• **COLLECTED DATA**:
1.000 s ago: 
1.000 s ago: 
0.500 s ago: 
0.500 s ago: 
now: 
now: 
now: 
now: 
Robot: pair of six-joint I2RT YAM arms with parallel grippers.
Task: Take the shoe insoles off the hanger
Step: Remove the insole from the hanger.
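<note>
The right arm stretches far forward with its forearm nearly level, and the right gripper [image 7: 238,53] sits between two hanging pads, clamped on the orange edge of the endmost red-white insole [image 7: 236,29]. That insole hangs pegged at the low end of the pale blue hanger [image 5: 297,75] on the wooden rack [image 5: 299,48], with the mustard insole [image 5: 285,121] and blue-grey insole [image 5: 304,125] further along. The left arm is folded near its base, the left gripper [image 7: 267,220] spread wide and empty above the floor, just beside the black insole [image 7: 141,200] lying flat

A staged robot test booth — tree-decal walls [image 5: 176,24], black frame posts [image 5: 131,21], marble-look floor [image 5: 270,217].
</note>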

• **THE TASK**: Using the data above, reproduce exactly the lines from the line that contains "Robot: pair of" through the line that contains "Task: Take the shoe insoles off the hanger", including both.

• **RESPONSE TO THIS TASK**:
Robot: pair of six-joint I2RT YAM arms with parallel grippers.
Task: Take the shoe insoles off the hanger

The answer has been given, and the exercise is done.